In the material below, find the line that contains "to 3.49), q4" and the line that contains "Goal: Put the", then write out exactly those two lines and everything between them.

==== Data in this exercise

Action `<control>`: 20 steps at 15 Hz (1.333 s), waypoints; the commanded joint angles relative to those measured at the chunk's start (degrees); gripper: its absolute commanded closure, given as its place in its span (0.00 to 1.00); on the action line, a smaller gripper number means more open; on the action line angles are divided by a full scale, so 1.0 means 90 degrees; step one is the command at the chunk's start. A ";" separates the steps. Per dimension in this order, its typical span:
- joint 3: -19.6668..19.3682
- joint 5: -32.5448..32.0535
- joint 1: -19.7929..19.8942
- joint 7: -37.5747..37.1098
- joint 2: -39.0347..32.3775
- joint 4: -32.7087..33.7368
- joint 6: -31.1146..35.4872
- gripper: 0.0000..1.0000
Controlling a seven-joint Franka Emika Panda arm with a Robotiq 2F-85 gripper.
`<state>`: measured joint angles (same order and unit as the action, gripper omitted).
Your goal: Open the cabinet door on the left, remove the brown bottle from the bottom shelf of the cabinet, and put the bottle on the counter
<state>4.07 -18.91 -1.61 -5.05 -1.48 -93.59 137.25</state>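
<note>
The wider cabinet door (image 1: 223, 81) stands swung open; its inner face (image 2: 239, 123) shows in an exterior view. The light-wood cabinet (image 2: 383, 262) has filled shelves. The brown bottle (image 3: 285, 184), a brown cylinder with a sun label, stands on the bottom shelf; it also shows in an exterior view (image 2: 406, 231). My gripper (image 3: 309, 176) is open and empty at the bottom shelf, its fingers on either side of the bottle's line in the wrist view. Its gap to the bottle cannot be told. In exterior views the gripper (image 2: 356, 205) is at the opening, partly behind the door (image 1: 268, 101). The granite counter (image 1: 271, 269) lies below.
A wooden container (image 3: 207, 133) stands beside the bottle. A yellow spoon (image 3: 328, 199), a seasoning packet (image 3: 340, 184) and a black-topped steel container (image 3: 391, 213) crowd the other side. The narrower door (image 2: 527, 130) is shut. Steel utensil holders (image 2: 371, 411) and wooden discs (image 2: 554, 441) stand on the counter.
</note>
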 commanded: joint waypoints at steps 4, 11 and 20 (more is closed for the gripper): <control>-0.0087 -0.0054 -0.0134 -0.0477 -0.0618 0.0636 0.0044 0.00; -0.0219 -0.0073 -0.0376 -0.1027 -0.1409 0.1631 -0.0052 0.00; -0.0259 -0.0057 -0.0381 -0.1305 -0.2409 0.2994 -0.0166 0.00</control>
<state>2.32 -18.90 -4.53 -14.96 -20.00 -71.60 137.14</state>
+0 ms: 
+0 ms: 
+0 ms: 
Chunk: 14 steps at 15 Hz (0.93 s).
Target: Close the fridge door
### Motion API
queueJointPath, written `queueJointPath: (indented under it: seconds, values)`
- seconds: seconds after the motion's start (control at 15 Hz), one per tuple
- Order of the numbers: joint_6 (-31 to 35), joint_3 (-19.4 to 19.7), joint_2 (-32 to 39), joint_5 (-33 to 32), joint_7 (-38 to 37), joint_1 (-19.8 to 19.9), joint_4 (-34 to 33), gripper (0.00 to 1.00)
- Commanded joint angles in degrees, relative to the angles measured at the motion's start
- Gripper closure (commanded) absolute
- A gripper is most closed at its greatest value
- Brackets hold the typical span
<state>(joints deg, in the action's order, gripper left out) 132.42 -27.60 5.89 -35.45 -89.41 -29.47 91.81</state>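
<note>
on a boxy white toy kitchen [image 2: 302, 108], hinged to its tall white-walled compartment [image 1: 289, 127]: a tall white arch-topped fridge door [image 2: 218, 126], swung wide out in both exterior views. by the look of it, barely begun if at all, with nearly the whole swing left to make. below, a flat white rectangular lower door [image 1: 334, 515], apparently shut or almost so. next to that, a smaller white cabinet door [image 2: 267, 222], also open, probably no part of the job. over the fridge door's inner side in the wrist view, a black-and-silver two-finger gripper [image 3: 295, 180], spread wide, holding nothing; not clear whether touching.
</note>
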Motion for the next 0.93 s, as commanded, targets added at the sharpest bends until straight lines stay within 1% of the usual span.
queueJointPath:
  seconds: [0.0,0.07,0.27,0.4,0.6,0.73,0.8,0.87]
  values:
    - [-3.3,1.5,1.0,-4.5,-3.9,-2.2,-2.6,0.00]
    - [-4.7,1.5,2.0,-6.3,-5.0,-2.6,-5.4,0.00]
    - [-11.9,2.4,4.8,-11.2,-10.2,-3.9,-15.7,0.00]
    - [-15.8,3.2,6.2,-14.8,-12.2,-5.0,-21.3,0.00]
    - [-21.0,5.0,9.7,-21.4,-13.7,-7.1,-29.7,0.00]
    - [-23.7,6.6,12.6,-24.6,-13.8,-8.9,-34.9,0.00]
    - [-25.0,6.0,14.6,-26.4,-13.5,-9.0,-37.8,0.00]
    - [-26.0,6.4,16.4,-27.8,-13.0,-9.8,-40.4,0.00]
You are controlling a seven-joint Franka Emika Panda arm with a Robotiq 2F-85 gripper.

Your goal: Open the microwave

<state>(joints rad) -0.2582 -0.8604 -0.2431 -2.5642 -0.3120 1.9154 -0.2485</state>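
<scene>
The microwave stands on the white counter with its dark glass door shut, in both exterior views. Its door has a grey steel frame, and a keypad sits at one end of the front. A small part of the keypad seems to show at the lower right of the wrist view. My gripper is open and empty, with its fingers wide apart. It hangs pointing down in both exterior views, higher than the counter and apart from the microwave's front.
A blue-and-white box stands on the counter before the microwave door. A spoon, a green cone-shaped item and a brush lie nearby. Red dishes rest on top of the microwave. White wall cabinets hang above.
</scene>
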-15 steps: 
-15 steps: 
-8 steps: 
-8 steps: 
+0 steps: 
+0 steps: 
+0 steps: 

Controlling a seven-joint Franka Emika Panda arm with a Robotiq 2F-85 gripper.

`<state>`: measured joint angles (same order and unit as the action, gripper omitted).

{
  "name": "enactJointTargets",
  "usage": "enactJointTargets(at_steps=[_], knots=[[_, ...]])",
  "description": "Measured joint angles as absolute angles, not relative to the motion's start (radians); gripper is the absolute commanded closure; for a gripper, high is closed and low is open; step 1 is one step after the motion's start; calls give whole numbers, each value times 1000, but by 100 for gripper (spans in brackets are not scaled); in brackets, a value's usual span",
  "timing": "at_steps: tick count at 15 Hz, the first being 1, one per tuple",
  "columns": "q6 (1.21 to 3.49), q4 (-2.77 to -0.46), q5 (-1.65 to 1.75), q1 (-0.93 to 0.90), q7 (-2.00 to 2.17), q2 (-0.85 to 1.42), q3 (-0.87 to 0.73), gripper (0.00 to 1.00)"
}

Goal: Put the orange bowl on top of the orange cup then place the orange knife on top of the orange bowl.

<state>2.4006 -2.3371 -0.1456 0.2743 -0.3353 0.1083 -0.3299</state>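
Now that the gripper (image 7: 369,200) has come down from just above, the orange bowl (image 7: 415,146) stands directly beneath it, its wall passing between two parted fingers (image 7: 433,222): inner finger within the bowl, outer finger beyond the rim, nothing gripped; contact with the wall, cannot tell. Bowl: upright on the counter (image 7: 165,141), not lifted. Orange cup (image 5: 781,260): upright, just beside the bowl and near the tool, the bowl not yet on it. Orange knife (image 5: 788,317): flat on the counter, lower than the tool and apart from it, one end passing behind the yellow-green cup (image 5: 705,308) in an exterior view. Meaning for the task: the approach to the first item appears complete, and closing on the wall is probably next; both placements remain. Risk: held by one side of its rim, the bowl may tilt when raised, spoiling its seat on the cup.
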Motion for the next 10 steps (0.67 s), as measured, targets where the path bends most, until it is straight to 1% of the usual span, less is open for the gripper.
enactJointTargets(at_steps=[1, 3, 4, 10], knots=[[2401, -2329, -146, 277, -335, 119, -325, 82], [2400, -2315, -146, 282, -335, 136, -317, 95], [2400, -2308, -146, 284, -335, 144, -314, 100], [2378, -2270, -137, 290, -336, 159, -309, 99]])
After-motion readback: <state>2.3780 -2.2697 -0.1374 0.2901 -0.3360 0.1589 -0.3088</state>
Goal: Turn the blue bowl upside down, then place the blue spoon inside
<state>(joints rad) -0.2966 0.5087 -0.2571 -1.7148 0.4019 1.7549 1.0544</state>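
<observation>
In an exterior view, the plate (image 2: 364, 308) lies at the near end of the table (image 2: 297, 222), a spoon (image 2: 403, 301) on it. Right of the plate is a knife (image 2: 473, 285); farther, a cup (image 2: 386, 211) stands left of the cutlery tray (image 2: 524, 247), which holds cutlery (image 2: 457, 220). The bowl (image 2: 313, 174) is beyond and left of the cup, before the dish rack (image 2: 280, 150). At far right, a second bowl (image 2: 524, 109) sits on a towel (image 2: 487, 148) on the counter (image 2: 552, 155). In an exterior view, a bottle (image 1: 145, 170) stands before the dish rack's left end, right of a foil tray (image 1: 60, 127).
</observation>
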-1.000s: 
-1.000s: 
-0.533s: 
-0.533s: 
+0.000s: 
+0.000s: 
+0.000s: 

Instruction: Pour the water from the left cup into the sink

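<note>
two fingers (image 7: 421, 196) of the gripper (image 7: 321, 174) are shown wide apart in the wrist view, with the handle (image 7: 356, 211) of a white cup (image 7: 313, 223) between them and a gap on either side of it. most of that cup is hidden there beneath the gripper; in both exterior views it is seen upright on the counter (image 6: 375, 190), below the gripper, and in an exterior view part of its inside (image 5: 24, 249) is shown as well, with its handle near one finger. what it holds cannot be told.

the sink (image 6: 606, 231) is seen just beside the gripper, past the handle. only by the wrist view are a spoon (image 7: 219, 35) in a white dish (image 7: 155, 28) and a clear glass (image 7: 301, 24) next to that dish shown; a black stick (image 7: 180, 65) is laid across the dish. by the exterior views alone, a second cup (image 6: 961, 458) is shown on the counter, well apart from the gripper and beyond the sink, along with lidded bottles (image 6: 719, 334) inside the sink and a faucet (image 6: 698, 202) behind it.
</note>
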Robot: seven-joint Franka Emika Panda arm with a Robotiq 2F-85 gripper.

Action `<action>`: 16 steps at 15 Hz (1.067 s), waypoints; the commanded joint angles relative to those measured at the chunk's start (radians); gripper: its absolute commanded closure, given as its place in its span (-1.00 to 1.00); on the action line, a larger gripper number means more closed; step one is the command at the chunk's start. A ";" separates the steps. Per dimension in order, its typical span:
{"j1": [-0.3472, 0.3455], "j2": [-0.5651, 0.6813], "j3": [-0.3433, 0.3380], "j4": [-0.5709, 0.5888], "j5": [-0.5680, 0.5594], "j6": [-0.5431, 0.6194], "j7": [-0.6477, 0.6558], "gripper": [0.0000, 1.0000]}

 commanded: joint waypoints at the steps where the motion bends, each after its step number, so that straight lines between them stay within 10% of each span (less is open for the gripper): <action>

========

> Output of the task:
  "columns": "q6 (1.21 to 3.49), q4 (-2.77 to -0.46), q5 (-1.65 to 1.75), q1 (-0.93 to 0.90), q7 (-2.00 to 2.17), q2 (-0.85 to 1.42), q3 (-0.87 to 0.73), gripper (0.00 to 1.00)"
}

Goal: Put the orange bowl on top of the orange cup then place the orange knife on top of the orange bowl.

The exercise requires no additional content.